• [Exercise directions]: Repeat the whole listing below, word for word.

• [Given material]:
##############################
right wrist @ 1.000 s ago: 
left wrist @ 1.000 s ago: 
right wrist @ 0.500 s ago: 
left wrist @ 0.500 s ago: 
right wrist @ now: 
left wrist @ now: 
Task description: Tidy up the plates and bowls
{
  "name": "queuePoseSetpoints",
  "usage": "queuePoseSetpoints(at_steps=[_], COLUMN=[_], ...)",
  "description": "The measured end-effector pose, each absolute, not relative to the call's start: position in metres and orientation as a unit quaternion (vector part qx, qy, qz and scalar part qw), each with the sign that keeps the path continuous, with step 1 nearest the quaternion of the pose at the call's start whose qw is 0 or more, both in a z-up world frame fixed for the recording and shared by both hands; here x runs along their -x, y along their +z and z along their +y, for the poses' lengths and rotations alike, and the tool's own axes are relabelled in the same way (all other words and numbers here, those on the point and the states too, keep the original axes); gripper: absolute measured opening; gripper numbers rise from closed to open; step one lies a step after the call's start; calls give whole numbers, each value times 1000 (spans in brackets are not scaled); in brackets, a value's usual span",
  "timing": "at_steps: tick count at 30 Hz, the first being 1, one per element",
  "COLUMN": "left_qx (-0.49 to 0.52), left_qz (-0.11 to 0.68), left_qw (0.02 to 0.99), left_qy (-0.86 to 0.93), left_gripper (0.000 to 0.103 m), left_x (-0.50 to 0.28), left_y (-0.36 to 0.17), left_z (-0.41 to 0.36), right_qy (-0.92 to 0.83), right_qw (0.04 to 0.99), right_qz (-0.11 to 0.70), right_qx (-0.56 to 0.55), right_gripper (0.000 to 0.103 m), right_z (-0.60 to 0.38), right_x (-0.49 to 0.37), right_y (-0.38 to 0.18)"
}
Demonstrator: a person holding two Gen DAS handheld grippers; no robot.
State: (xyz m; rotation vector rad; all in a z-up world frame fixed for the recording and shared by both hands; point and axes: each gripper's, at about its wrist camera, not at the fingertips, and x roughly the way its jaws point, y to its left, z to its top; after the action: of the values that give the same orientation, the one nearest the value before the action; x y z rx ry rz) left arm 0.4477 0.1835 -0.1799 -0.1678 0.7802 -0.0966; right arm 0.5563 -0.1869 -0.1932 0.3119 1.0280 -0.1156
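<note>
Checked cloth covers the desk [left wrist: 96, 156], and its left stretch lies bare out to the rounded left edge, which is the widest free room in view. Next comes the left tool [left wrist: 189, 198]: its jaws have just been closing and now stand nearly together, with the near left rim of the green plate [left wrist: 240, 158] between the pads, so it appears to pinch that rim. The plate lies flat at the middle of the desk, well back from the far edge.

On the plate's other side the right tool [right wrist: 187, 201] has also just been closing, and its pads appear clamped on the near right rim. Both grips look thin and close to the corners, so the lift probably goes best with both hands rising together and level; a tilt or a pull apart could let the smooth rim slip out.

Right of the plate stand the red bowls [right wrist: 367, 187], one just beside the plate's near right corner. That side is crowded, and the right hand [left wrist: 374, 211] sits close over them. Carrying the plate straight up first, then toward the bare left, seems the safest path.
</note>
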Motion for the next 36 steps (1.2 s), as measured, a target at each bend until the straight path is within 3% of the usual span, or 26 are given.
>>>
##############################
• [Result for this exercise]:
right wrist @ 1.000 s ago: 
left wrist @ 1.000 s ago: 
right wrist @ 0.500 s ago: 
left wrist @ 0.500 s ago: 
right wrist @ now: 
left wrist @ now: 
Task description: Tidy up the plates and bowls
{
  "name": "queuePoseSetpoints",
  "usage": "queuePoseSetpoints(at_steps=[_], COLUMN=[_], ...)",
  "description": "The measured end-effector pose, each absolute, not relative to the call's start: position in metres and orientation as a unit quaternion (vector part qx, qy, qz and scalar part qw), each with the sign that keeps the path continuous, with step 1 nearest the quaternion of the pose at the call's start whose qw is 0 or more, both in a z-up world frame fixed for the recording and shared by both hands; here x runs along their -x, y along their +z and z along their +y, for the poses' lengths and rotations alike, and the tool's own axes are relabelled in the same way (all other words and numbers here, those on the point and the states too, keep the original axes); gripper: absolute measured opening; gripper numbers rise from closed to open; step one lies a step after the call's start; calls give whole numbers, each value times 1000 (spans in brackets are not scaled); in brackets, a value's usual span",
  "timing": "at_steps: tick count at 30 Hz, the first being 1, one per element",
  "COLUMN": "left_qx (-0.49 to 0.52), left_qz (-0.11 to 0.68), left_qw (0.02 to 0.99), left_qy (-0.86 to 0.93), left_gripper (0.000 to 0.103 m), left_x (-0.50 to 0.28), left_y (-0.36 to 0.17), left_z (-0.41 to 0.36), right_qy (-0.92 to 0.83), right_qw (0.04 to 0.99), right_qz (-0.11 to 0.70), right_qx (-0.56 to 0.55), right_gripper (0.000 to 0.103 m), right_z (-0.60 to 0.38), right_x (-0.49 to 0.37), right_y (-0.38 to 0.18)"
}
Demonstrator: a person holding two Gen DAS handheld grippers; no robot.
State: (xyz m; rotation vector rad; all in a z-up world frame fixed for the recording and shared by both hands; point and axes: each gripper's, at about its wrist camera, not at the fingertips, and x roughly the way its jaws point, y to its left, z to its top; after the action: of the values that give the same orientation, the one nearest the value before the action; x y z rx ry rz) left arm 0.4477 0.1835 -0.1799 -0.1678 0.7802 -0.0966; right arm 0.5563 -0.1869 -0.1932 0.3119 1.0280 -0.1156
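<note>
Checked cloth covers the desk [left wrist: 96, 156], and its left stretch lies bare out to the rounded left edge, which is the widest free room in view. Next comes the left tool [left wrist: 189, 198]: its jaws have just been closing and now stand nearly together, with the near left rim of the green plate [left wrist: 240, 158] between the pads, so it appears to pinch that rim. The plate lies flat at the middle of the desk, well back from the far edge.

On the plate's other side the right tool [right wrist: 187, 201] has also just been closing, and its pads appear clamped on the near right rim. Both grips look thin and close to the corners, so the lift probably goes best with both hands rising together and level; a tilt or a pull apart could let the smooth rim slip out.

Right of the plate stand the red bowls [right wrist: 367, 187], one just beside the plate's near right corner. That side is crowded, and the right hand [left wrist: 374, 211] sits close over them. Carrying the plate straight up first, then toward the bare left, seems the safest path.
</note>
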Motion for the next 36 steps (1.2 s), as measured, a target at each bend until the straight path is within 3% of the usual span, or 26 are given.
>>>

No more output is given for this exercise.